The Franchise disclosure document (FDD) is designed to give potential franchisees a clear view of the business they may be entering. In this document, franchisors must disclose the rights and responsibilities of a franchisee, the obligations of a franchisor, and other items that give a franchisee a fair understanding of the business.

Item 3 of the FDD requires disclosure of certain legal disputes involving a franchisor or its predecessors, affiliates, parents, or persons disclosed in item 2.  The legal disputes franchisors are required to disclose include formal lawsuits, arbitrations, and settlement agreements.

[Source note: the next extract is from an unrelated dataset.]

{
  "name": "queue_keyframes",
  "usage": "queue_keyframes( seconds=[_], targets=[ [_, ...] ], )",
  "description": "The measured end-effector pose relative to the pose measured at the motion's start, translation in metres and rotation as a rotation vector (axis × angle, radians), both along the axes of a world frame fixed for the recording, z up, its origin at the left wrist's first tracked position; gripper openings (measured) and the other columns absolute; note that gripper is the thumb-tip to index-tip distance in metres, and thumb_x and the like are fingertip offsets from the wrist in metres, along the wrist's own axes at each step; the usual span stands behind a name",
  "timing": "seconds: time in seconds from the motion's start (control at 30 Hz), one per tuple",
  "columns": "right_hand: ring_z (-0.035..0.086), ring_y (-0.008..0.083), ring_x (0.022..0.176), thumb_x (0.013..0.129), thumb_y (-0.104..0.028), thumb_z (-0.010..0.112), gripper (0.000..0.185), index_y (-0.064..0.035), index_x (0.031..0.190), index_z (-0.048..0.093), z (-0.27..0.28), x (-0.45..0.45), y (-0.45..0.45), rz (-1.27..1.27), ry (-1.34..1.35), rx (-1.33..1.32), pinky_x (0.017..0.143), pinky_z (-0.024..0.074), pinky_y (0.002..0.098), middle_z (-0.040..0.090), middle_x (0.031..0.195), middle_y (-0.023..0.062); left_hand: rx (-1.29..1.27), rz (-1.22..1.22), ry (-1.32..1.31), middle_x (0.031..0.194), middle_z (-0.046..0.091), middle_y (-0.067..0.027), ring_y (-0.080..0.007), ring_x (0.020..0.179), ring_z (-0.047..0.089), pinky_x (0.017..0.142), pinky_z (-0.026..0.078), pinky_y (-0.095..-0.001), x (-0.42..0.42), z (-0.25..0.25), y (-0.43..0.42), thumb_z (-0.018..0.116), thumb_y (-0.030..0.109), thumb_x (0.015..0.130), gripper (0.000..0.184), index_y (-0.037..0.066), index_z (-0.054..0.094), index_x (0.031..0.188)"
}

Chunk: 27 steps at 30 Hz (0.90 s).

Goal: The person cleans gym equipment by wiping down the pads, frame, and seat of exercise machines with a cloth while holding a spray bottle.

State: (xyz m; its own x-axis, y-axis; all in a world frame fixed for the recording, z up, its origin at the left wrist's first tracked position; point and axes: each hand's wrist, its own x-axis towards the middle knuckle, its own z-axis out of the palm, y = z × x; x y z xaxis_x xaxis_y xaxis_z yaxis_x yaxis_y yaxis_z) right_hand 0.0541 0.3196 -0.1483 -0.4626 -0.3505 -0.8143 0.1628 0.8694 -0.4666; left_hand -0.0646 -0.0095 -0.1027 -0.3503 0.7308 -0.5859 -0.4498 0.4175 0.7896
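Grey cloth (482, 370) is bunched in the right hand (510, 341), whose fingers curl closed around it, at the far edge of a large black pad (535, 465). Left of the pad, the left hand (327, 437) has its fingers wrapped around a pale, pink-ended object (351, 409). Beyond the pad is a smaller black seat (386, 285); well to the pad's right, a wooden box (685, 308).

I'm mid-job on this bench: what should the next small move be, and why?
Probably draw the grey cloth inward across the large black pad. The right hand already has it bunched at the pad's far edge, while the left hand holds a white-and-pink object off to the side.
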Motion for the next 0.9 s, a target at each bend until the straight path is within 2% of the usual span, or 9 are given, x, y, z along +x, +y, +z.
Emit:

The legal disputes subject to disclosure under item 3 are often best identified by considering whose legal disputes must be disclosed, and what types of legal disputes must be disclosed. Franchising a business is difficult and FDDs are complex pieces of writing, but by working with a dedicated franchise attorney, a business owner may be able to fully understand what litigation must be listed in item 3 of the franchise disclosure document in North Carolina.

Parties That Must Disclose Litigation

Legal disputes involving the franchisor or their predecessor must always be disclosed to franchisees. In cases where there is a legal dispute involving a franchisor’s parent or affiliate, the legal action only must be disclosed if the entity promises to financially back the franchisor or otherwise guarantees the performance of a contractual obligation.

If a franchisor’s affiliate sells franchises under the franchisor’s principle trademark or has offered or sold franchises in any line of business within the last ten years, then legal disputes involving that affiliate must be disclosed.  A legal dispute involving a person listed in item 2 must be disclosed only if the person is named as formal party to the dispute.

What Types of Litigation Must be Disclosed?

There are four categories of legal disputes that must be disclosed by the franchisor and its predecessors:

  1. Pending criminal, administrative, or civil actions involving violations of securities, franchise, or trade practices. Also, any ongoing allegations of fraud, deception, or unfair trade practices must be declared.
  2. Prior criminal, administrative, or civil actions involving allegations of fraud, deception, or unfair trade practices.
  3. Civil actions involving the franchise relationship.
  4. Currently effective injunctive or restrictive orders (court orders) brought by a government agency.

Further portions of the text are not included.